И радостно было Дюрталю засиживаться в этой дивной средневековой атмосфере, в этом пустынном сумраке, среди песнопений, звучавших у него за спиной, так что он не видел гримас поющих, и они его не раздражали.
Кончалось тем, что в нем, потрясенном до глубин души, сотрясающемся от нервных рыданий, всплывала вся горечь его жизни. Полон неясных страхов, смутных поползновений, что угасали, так и не найдя выхода, он проклинал свое подлое существование, клялся подавить беспокойство плоти.
Затем, когда месса кончалась, он проходил по всему храму, восхищался взлетом этого нефа, который строился четыре столетия: они запечатлели на нем свои знаки, оставили свои неповторимые признаки, отпечатки своих преданий, явственно зримые под опрокинутыми колыбелями арок. Столетия соединялись, чтобы положить к стопам Христовым сверхчеловеческое усилие своего искусства, и можно было поныне видеть, что именно каждый из них принес. XIII век вытесал низкие, приземистые столбы с капителями, увенчанными нимфеями, трехлистными вахтами, широкоплоскостными листьями, изгибавшимися крюками и завивавшимися, как верхушки епископских посохов. XIV век возвел колонны боковых пролетов, на которых пророки, иноки, святые поддерживали своими телами пяты арочных сводов. XV век и XVI сотворили апсиду, алтарь, отчасти даже витражи над клиросом, и даже те сапожники, которые все это реставрировали, все-таки сохранили их варварскую грацию, трогательную наивность.

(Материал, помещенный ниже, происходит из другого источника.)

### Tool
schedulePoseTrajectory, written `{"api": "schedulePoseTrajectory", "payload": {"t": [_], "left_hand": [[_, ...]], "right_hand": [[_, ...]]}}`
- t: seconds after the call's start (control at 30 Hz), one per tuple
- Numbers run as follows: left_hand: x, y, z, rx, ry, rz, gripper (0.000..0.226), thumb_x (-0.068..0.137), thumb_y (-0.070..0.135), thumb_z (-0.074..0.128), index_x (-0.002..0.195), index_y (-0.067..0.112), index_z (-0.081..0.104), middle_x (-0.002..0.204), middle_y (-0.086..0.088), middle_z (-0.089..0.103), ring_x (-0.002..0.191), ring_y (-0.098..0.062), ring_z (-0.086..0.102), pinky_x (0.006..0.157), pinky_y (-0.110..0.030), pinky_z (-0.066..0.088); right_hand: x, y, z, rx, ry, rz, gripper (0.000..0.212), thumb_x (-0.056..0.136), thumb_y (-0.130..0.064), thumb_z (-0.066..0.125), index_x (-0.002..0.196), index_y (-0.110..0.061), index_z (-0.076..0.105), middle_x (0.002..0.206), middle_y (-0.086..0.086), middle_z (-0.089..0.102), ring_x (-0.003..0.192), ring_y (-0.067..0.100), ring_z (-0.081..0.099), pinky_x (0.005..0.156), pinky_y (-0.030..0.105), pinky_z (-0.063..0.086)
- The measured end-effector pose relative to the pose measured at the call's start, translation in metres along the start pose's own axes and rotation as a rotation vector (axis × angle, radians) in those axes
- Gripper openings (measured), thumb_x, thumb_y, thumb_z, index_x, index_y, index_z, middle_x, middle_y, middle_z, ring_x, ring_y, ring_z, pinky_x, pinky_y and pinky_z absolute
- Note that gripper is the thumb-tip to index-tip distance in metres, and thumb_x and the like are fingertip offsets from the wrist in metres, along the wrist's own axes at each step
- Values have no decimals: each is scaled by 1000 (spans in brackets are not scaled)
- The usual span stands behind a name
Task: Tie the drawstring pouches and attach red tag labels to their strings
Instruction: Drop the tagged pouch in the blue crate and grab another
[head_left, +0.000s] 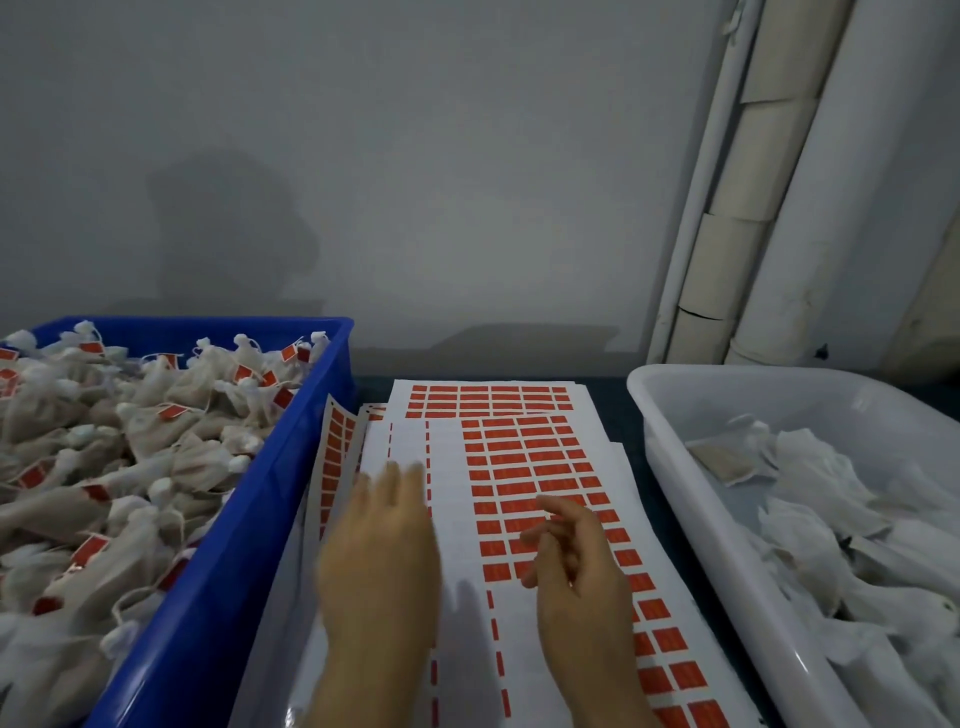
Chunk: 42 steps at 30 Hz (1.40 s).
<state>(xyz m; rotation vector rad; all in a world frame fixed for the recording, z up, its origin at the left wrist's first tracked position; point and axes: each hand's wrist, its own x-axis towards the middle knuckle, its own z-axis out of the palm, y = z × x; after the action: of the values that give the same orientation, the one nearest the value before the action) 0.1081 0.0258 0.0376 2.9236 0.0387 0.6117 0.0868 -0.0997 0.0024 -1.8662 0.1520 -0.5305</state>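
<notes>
While the left hand (382, 561) lies flat and released on the label sheet (447, 452), the right hand (576, 561) curls its grip over the red labels (524, 457); I cannot tell if it holds one. Careless peeling could tear one.

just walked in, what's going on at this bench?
A person is working bare-handed over a stack of red label sheets. The left hand lies flat over the top sheet. The right hand reaches with loosely curled fingers into the label rows; whether it pinches a label I cannot tell. The blue crate on the left is full of tied, tagged pouches. The white tub on the right holds loose pouches with no tags showing.
</notes>
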Motion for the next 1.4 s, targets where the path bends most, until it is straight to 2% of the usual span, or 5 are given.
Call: {"api": "schedulePoseTrajectory", "payload": {"t": [0.47,0.73,0.9,1.17,1.4], "left_hand": [[-25,14,46,-52,-336,199,49,85,52,48,129,31,43,133,12,53,116,-10,52,102,-28,40],[-22,13,47,-97,-319,184,47,85,52,46,128,32,46,132,14,53,115,-9,52,101,-28,41],[-24,11,45,-127,-310,181,46,86,52,44,127,32,47,131,14,54,114,-9,52,101,-27,41],[-26,9,44,-166,-309,175,45,87,52,42,128,33,46,134,15,52,117,-9,50,103,-27,39],[-25,6,46,-184,-321,177,43,88,50,43,128,33,46,134,14,52,117,-9,50,103,-28,39]], "right_hand": [[11,-67,-99,-427,116,-327,18,79,-45,45,94,-40,54,92,-25,60,77,-7,61,59,3,46],[38,-19,-164,-1079,-374,340,21,88,-22,51,109,-20,51,110,4,59,108,24,55,82,28,45],[44,-7,-171,-1025,-105,418,68,84,-28,58,138,-37,18,151,12,10,124,40,31,104,49,33],[58,-8,-163,-1074,51,492,21,79,-3,56,59,-3,63,65,12,59,69,30,61,72,35,53],[54,-17,-157,-1007,337,264,13,80,-2,51,88,4,42,68,21,54,66,36,56,58,37,42]]}}
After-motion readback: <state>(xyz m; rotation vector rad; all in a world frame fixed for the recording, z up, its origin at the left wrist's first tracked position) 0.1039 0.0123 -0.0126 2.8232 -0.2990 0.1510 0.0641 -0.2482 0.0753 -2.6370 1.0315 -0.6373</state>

Казалось, витражи были рисованы предтечами эпинальских картинок {19} и тут же раскрашены самыми беспримесными цветами. Благотворители и святые, проходившие процессией на этих светлых картинах в каменных рамах, все были неуклюжие, задумчивые, одеты в гуммигутовые платья — бутылочно-зеленые, лазорево-синие, смородинно-красные, баклажанно-лиловые, виноградно-бордовые; эти цвета казались еще насыщеннее рядом с фрагментами тел, ненаписанными или утраченными — во всяком случае, их стеклянная кожа оставалась не окрашена. В одном из окон Христос на кресте казался даже совсем прозрачным и весь светился меж голубых пятен неба и красно-зеленых стекол, изображавших крылья ангелов, лики которых были тоже как будто высечены из хрусталя и исполнены света.